The worrying development, however, is that the latest NPC Financial Progress Report claims that only Rs. 143 million or 36% of the allocated Criteria Based Grants for 2015 have been spend by October 31, 2015. It is for the NPC and its Chief Minister to provide an explanation for this state of affairs.
Donor dependency and employment generation
The emphasis on housing in the Budget and the 65,000 housing scheme mentioned above will be welcomed by those whose houses were destroyed and living without permanent housing after the war. However, the larger economic problem of the war-torn region is the lack of job creation and falling incomes, which are linked to the dearth of investment for value addition in the local economy.
In this context, reconstruction of the North and East now hinges on a proposed Donor Conference in Tokyo. Perhaps the Government is considering the possibility of reviving the large funds that were pledged at the Tokyo Donor Conference in June 2003, which was at the height of the internationalised Norwegian peace process. Donors pledged a total of US$ 4.5 billion (now worth over Rs.600 billion) in development aid for neoliberal economic reforms coupled with progress on the peace process. However, at that time,the LTTE arrogantly boycotted the donor conference as it prepared for war, and those donor commitments could not be taken forward. The reality is that the national situation and geopolitical interests are very different today, and the chances of this donor conference becoming a reality are slim, and even if it did take place, only a fraction of the aid necessary for reconstruction is likely to come from the donors.

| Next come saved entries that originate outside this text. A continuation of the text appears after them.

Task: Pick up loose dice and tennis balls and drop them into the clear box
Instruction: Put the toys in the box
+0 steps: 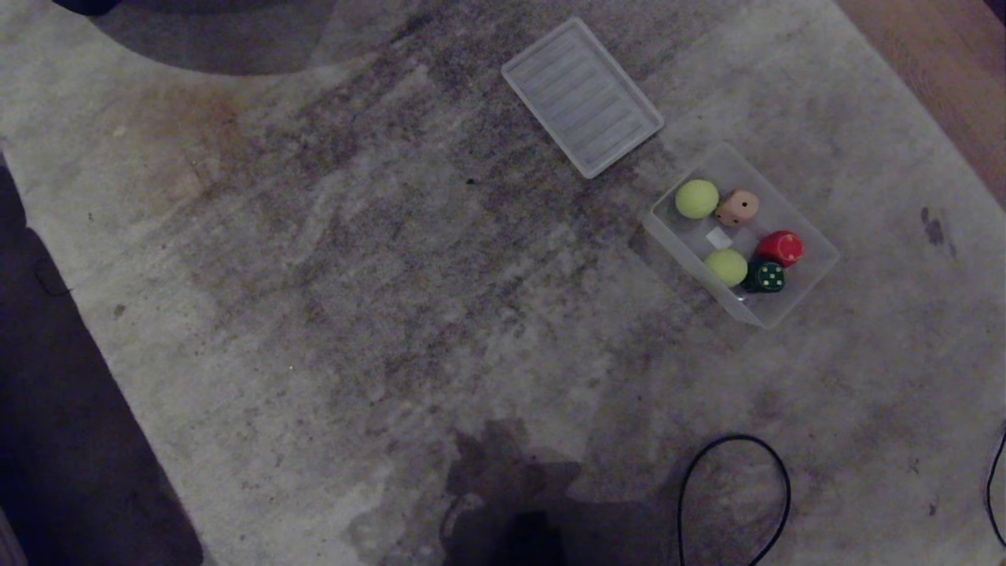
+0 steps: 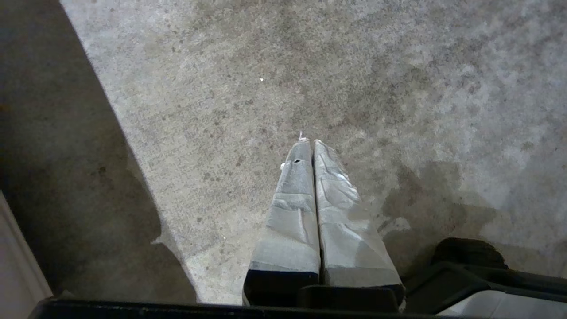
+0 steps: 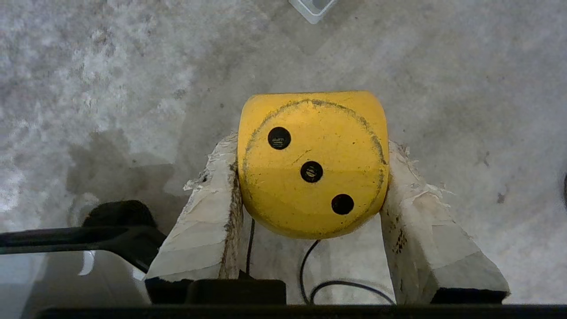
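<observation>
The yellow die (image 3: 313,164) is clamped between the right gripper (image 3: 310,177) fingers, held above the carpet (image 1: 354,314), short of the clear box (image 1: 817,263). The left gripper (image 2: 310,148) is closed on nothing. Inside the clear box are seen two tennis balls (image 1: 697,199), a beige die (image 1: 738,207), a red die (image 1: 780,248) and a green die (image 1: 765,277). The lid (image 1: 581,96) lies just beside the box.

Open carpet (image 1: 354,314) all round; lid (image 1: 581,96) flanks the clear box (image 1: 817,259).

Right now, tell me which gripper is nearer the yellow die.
Right. The right gripper is clamped on the yellow die; the left gripper hangs shut over bare carpet, no die near it.
</observation>
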You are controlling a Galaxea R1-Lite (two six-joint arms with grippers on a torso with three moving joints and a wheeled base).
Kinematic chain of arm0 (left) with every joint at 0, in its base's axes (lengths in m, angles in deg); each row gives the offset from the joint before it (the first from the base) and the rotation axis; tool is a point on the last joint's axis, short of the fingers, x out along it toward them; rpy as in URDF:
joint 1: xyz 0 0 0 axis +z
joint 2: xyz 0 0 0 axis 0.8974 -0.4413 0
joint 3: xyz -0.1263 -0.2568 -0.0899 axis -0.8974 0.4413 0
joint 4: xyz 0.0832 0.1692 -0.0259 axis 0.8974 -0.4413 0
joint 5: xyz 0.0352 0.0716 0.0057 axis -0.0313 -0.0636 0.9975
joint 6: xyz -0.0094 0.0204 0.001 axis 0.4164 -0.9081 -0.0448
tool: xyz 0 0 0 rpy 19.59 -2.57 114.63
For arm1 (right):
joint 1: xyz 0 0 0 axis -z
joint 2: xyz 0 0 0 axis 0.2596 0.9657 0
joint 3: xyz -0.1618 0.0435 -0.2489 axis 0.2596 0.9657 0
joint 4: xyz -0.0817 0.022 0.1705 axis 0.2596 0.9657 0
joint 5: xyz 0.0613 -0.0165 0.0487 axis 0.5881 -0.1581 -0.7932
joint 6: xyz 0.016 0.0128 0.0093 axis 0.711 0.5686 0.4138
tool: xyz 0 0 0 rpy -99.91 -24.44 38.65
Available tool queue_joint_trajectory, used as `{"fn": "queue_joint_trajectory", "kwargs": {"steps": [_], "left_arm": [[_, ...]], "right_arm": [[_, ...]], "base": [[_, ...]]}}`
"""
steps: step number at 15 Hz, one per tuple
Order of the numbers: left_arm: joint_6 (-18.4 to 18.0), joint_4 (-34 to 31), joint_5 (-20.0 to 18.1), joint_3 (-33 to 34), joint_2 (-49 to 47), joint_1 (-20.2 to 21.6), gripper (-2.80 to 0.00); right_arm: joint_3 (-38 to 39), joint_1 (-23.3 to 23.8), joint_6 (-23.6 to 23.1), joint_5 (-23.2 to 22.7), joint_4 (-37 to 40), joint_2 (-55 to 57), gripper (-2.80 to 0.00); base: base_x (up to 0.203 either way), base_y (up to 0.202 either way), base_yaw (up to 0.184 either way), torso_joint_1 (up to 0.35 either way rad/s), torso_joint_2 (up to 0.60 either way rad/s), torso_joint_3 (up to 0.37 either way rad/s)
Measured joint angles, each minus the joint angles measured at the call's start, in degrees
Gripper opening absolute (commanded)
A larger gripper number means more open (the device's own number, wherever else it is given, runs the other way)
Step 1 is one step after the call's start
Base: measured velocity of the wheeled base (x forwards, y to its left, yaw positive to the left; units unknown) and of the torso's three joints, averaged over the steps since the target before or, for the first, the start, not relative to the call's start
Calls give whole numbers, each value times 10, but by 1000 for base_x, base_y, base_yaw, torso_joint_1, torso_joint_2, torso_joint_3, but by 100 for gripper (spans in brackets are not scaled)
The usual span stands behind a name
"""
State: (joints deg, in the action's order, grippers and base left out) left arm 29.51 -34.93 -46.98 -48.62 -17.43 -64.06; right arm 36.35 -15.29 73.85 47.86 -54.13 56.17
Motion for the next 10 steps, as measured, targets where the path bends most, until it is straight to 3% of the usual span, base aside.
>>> {"fn": "queue_joint_trajectory", "kwargs": {"steps": [4, 10], "left_arm": [[-3, -1, -2, 0, 0, 0, -280], [-3, 0, -1, 0, 0, 0, -280]], "right_arm": [[0, 0, 1, 0, 0, 0, -280], [0, 0, 0, 0, 0, 0, -280]], "base": [[-1, 1, -14, -1, -2, 1], [-4, 6, -104, 2, 2, 3]]}}
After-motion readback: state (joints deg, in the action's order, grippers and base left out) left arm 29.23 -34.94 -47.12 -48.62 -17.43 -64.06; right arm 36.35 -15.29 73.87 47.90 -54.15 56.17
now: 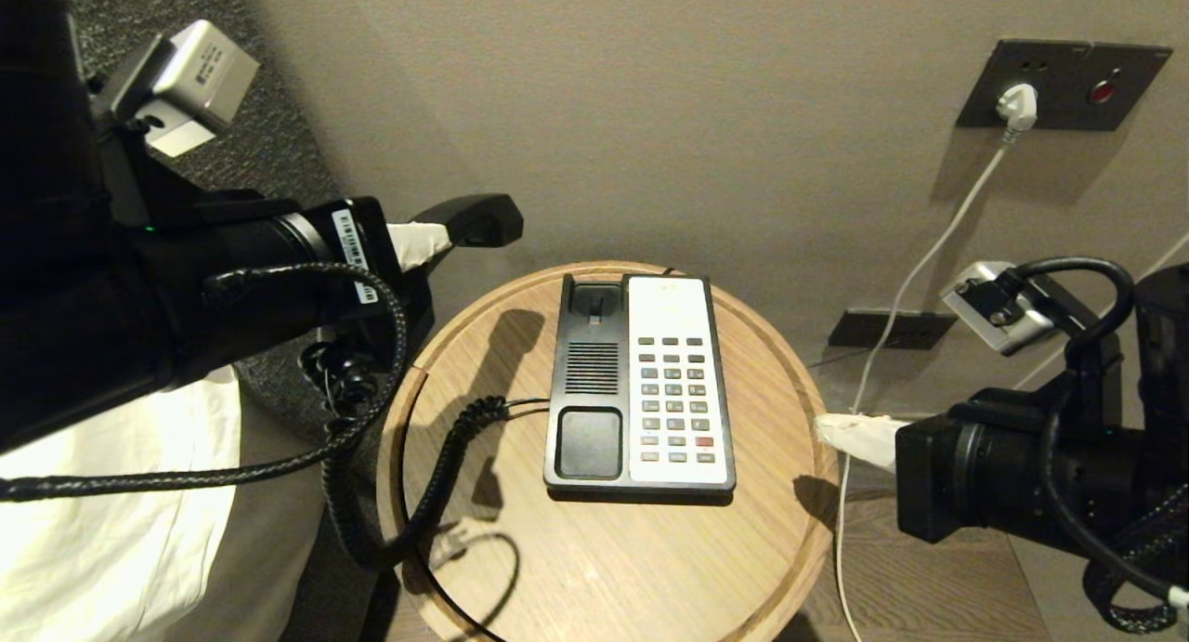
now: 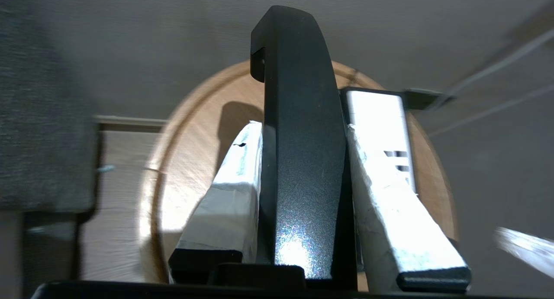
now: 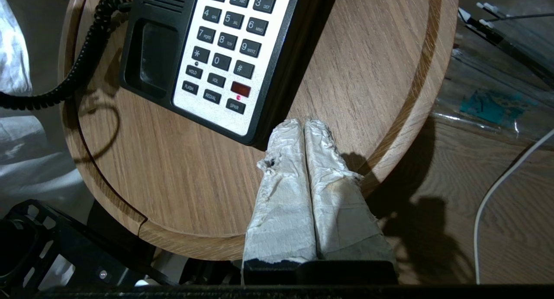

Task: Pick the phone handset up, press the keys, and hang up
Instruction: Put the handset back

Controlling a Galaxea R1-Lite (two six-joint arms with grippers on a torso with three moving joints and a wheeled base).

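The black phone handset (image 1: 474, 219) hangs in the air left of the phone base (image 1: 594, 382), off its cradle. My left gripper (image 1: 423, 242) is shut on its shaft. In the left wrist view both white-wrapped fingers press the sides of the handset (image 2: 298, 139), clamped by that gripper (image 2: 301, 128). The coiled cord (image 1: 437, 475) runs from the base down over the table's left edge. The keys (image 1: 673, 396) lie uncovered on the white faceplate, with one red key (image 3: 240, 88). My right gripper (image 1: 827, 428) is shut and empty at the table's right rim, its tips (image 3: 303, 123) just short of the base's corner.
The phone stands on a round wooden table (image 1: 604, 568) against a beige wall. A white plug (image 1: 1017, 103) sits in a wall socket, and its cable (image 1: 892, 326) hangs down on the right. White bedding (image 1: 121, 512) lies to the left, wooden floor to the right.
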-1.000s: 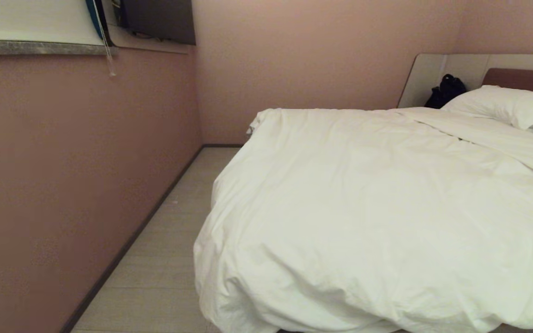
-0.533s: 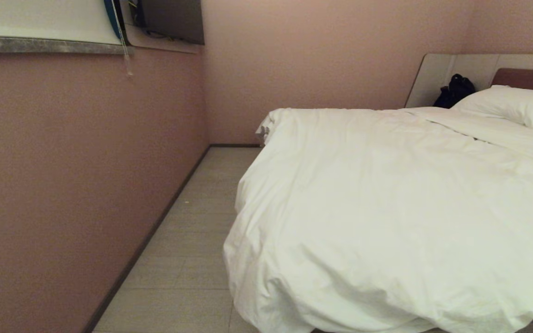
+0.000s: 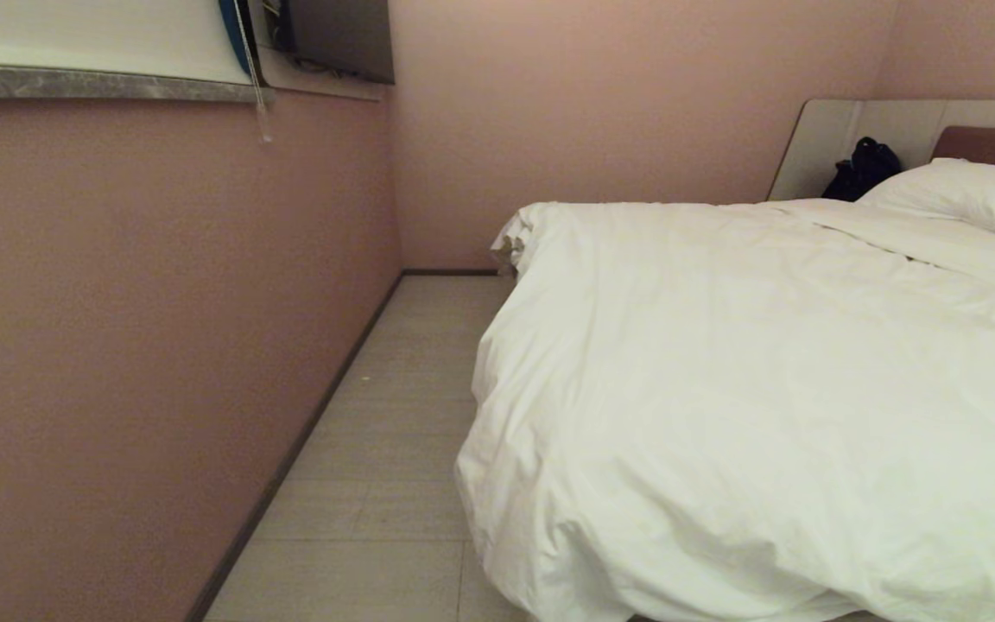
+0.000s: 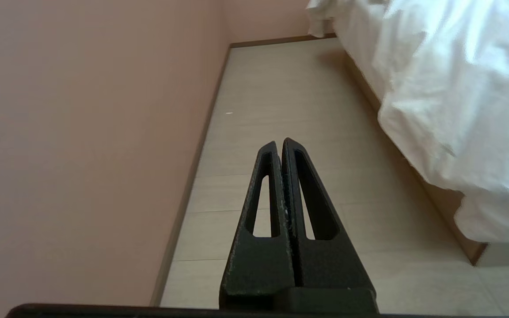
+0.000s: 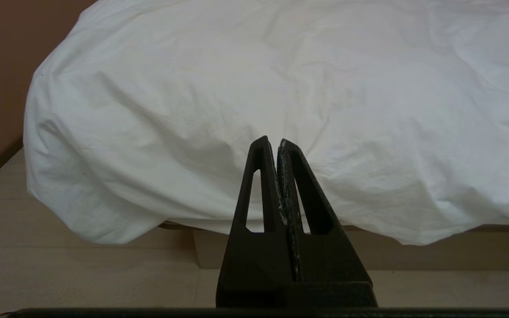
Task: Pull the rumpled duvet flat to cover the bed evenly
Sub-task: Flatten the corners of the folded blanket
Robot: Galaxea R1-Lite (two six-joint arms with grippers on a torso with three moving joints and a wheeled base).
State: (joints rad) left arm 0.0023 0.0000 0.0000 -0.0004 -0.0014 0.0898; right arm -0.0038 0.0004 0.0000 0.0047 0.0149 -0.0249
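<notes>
Where the room narrows: pink walls point(image 3: 161, 328) stand on the left and far side, with a strip of pale tiled floor point(image 3: 377, 484) running between the left wall and the bed.
Bed: the bed point(image 3: 860, 130) fills the right of the head view, its beige headboard against the far wall, the low base showing under the cloth at the near corner.
Duvet: the duvet point(image 3: 748, 389) lies spread over the mattress, wrinkled, hanging over the left side and the foot, bunched at the far left corner.
Pillow: a white pillow point(image 3: 964, 194) rests at the head, beside the headboard.
Ledge: a grey stone ledge point(image 3: 91, 84) tops the left wall, a thin cord dangling past it.
Dark bag: a black object point(image 3: 865, 168) sits against the headboard, behind the pillow.
Left gripper: the left gripper point(image 4: 279, 143) hangs over the floor near the wall, fingers pressed together, holding nothing.
Right gripper: the right gripper point(image 5: 272, 141) faces the duvet's hanging foot edge, fingers pressed together, holding nothing.
</notes>
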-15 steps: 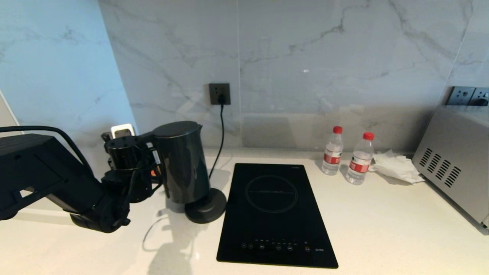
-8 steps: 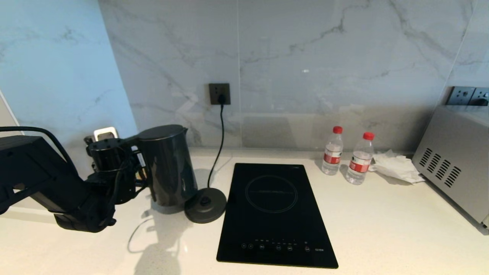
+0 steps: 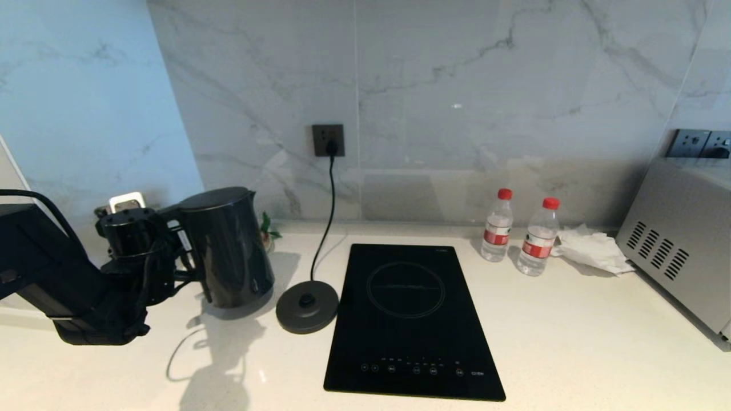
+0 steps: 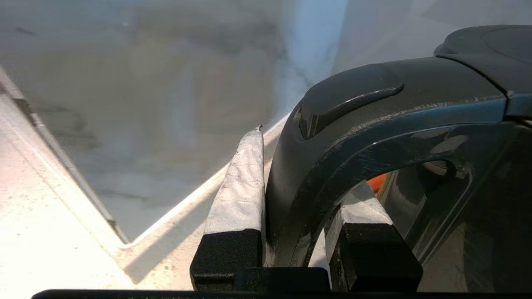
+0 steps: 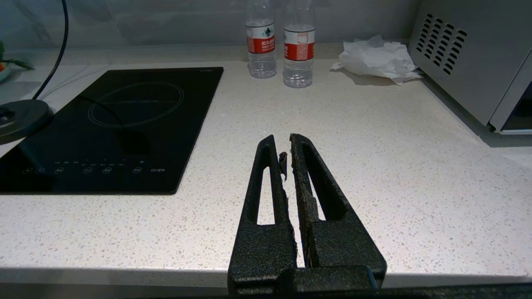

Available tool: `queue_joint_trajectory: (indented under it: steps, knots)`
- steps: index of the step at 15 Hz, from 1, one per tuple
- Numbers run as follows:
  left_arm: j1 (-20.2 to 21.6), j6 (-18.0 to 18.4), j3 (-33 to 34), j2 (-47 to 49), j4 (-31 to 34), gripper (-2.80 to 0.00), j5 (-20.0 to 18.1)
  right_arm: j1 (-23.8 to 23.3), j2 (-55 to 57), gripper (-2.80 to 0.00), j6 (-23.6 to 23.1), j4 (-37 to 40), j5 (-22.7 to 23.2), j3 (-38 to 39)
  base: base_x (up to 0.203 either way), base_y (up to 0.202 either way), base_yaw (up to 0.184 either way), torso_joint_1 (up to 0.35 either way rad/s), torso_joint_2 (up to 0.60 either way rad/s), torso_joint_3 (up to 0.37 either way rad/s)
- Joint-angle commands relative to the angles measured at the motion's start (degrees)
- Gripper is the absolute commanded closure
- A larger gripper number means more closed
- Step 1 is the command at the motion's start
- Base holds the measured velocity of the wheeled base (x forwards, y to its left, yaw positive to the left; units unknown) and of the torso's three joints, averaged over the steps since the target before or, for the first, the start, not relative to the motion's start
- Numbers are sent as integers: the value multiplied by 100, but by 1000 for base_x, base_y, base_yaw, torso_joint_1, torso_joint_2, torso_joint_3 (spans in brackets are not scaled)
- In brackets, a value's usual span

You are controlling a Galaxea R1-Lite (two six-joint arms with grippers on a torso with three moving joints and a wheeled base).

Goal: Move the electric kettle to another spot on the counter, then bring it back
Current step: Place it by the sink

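The electric kettle (image 3: 225, 251), tall and glossy black, stands upright at the left of the white speckled counter (image 3: 571, 342), clear of its round base. I cannot tell whether its bottom touches the worktop. My left gripper (image 3: 184, 245) reaches in from the left and is shut on the kettle's loop handle. In the left wrist view the handle (image 4: 374, 108) runs between the padded fingers of the left gripper (image 4: 309, 166). My right gripper (image 5: 283, 139) is shut on nothing, low over the counter's (image 5: 374, 145) front edge, and is outside the head view.
The corded round base (image 3: 306, 306) lies bare just left of the black hob (image 3: 408, 319); its cord runs up to a wall socket (image 3: 328, 140). Two water bottles (image 3: 498, 225) (image 3: 539, 237), crumpled paper (image 3: 591, 248) and a grey oven (image 3: 679, 245) stand at the right.
My left arm has carried the kettle leftwards off its base, which now lies uncovered. The grip on the handle is unchanged. The right arm has not moved.
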Motion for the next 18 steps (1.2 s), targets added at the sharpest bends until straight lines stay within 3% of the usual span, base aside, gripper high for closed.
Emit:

Next, the general approach of donors has been that of investing in infrastructure and that mind-set has also become dominant among the bureaucracy. Reconstruction has become reduced to physical infrastructure such as roads and buildings, with a rejection of any role for the state in directing employment creation. Even worse, the donor and state policies, encourage NGO-led and other projects towards self-employment schemes including through micro-finance, which have in fact led to high levels of indebtedness and devastated household assets and finances. Indeed, it reflects a huge gulf between the concerns of the war-torn people and the economic programmes created by the nexus of the state, the donors and the NGOs.
Expecting a people who have lost everything in a war, to suddenly start producing, marketing and creating a livelihoods taking on the entire economic burden as individuals through self-employment reflects the height of economic idiocy. In short, the falling incomes in the rural economy, the lack of credible employment generation and the crippling effects of self-employment schemes, all constituting the failure of reconstruction, reflect the abdication of state responsibility towards reintegrating a war-torn people.
Political will and economic vision
When it comes to the reconstruction of the North and East, what is needed is the political will on the part of the state to commit the resources necessary to rebuild our war torn societies. Furthermore, a credible economic vision is necessary from the Government and the Tamil political leadership to address the root causes of the economic crisis in the war-torn regions. That must begin by looking at the massive indebtedness, the falling incomes and the lack of employment. Investment in the still rural economy, in small industries and the people, the most important resource, is the only way out of the deepening economic crisis tearing apart society.
If 2016 is to be a different year for the long suffering people of the North and East, the political leaders both in the South and the North have to stop passing the buck; not to each other nor to the donors whose interests lie elsewhere. Meaningful reconstruction is going to require our resources and our vision, and we as a country have to take responsibility for the economic crisis in the war-torn regions as much as for the tragic history that led to the devastating war.